Lots of companies have lusted after the patents Nortel Networks built up over the years. Google has become one of them.
The search engine giant said Monday that it has placed a U.S. $900 million opening bid for the intellectual property (IP), believed to be one of the most valuable of assets in the telecommunications company’s vaults since it went into bankruptcy protection in 2009.They include patents covering wireless handsets and infrastructure, as well as optical and data networking, Internet, Internet advertising, voice and personal computers.
Although Google unsuccessfully bid on 700 MHz spectrum in the U.S. and has talked about getting unlicenced wireless spectrum there, an industry analyst doubts the Nortel move has anything to do with it becoming a wireless carrier.
“Intellectual property is a key weapon in the competitive wars between technology companies, and Nortel certainly has some great IP,” said Duncan Stewart, director of technology, telecommunications and media research at Deloitte Canada.
“The fact that it is Google is marginally surprising.”
In a post on Google’s official blog, senior vice-president and general counsel Kent Walker explained that going after Nortel IP represented one of Google’s “best defenses” against what he described as frivolous intellectual property lawsuits.
Like others who have bid on Nortel assets, this is a so-called “stalking horse” bid under Canadian bankruptcy rules, which sets the floor for an auction to be held in the coming months.
Bidders would likely include telecom equipment and handset makers such as Ericsson, Nokia, Nokia Siemens Networks, Alcatel-Lucent and perhaps China’s HTC and Huawei Technologies.
Stewart expects the ultimate winner will pay significantly more than the opening bid.
IP lawsuits are common in the industry – Research In Motion lost a mammoth one in 2006, and last year Oracle flung one at Google over Java. Indirectly, of course, Google is in wireless by supporting the Android mobile operating system.

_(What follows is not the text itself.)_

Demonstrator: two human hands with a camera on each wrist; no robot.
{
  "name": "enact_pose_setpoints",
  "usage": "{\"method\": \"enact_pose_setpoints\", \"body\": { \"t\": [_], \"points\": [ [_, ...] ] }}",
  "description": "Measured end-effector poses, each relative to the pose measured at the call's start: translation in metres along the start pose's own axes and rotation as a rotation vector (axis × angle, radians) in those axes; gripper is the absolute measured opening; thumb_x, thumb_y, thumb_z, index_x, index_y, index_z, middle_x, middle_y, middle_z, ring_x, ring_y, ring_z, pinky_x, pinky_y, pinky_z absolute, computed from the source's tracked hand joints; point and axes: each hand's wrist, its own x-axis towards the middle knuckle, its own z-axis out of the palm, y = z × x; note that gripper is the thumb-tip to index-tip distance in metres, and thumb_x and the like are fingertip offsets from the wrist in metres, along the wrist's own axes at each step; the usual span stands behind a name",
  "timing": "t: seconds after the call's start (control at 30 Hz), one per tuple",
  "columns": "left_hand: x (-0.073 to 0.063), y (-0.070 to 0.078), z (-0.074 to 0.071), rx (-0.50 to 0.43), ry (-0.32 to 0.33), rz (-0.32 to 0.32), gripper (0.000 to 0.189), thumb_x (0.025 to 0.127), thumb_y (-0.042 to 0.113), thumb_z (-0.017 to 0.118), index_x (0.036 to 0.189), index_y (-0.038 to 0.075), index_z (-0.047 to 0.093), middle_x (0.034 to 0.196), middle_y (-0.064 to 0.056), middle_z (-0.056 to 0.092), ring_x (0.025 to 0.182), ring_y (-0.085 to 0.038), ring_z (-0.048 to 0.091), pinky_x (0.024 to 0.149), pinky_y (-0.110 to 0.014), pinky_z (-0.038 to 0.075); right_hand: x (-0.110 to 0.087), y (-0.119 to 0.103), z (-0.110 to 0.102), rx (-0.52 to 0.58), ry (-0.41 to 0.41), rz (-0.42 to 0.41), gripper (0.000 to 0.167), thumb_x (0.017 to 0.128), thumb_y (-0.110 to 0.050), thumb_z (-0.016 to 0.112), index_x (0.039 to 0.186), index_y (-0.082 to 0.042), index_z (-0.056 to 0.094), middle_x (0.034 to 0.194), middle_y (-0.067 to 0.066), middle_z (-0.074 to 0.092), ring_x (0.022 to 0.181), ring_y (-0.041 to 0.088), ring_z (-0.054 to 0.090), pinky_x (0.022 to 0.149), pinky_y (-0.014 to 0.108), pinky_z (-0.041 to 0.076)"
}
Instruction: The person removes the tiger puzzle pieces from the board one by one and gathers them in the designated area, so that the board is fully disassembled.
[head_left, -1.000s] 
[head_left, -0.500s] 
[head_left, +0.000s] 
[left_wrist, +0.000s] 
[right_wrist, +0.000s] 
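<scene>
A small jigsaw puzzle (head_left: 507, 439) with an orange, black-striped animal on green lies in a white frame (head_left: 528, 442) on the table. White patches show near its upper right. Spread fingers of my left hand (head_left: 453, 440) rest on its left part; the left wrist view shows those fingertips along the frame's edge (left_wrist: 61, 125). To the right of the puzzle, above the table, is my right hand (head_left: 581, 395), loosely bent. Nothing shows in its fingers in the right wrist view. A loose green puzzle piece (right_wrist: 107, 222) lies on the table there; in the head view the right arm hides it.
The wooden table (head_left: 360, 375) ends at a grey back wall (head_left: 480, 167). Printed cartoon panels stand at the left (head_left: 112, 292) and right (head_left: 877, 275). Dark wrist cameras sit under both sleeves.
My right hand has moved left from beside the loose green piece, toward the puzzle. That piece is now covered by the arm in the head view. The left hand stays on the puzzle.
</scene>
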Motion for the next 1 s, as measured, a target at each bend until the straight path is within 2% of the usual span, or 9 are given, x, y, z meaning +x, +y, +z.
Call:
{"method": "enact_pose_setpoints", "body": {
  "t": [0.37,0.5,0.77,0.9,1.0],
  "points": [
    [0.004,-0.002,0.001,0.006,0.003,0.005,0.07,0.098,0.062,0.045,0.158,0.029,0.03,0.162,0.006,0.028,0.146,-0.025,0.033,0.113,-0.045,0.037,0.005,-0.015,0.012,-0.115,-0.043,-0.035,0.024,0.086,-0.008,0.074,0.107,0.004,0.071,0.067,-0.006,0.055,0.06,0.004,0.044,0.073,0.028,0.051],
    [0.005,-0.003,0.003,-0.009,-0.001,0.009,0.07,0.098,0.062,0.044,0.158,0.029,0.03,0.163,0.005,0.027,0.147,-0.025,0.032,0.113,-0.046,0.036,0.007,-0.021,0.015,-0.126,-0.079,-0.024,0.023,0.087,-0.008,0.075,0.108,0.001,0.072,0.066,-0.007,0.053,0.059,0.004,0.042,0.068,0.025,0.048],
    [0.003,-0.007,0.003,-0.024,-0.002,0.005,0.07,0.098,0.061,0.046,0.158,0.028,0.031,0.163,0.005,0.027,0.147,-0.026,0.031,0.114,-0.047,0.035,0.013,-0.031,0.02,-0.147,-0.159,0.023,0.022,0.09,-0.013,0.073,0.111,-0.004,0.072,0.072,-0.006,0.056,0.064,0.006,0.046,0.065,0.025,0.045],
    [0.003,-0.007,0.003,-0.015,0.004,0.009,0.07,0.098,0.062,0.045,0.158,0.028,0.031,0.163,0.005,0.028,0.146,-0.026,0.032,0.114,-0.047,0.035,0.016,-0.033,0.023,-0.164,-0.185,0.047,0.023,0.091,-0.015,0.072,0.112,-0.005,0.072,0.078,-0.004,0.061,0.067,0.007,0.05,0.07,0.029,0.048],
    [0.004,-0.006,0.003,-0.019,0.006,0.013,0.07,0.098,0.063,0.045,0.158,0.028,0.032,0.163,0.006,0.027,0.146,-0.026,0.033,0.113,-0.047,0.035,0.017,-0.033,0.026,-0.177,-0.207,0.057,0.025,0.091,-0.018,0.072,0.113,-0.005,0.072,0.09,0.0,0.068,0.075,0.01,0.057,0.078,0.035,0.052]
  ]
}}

Google and other high-profile tech companies have been frequently targeted for alleged intellectual property law infractions in recent years. Just last month, Google’s Android mobile operating system was at the center of a patent dispute in which Microsoft Corp.alleged that Barnes & Noble’s Android-based Nook e-readers violated several of its patents. Google at the time said that “sweeping software patent claims like Microsoft’s threaten innovation,” although the company declined to say whether it would offer support to the defendants.
Other big-name patent suits that have been filed over the past few years include Nokia’s suit against Apple for allegedly infringing on Nokia patents with its iPhone, iPad and iPod Touch devices; Kodak’s suit against Apple and Research In Motion for allegedly infringing upon its digital imaging technology; and a suit by patent-holding firm Minerva Industries against 33 different mobile companies for allegedly violating its patent for the smartphone.
The Minerva suit raised some eyebrows after the company filed suit against 33 companies on the very same day the United States Patent and Trademark Office granted it a patent for a “mobile entertainment and communication device” that has “a cellular or satellite telephone capable of wireless communication with the Internet.”
Minerva eventually settled its suit with the companies, which included Apple Inc., Verizon Wireless, Motorola, RIM, Nokia, Sprint-Nextel Corp. and Qwest, among others.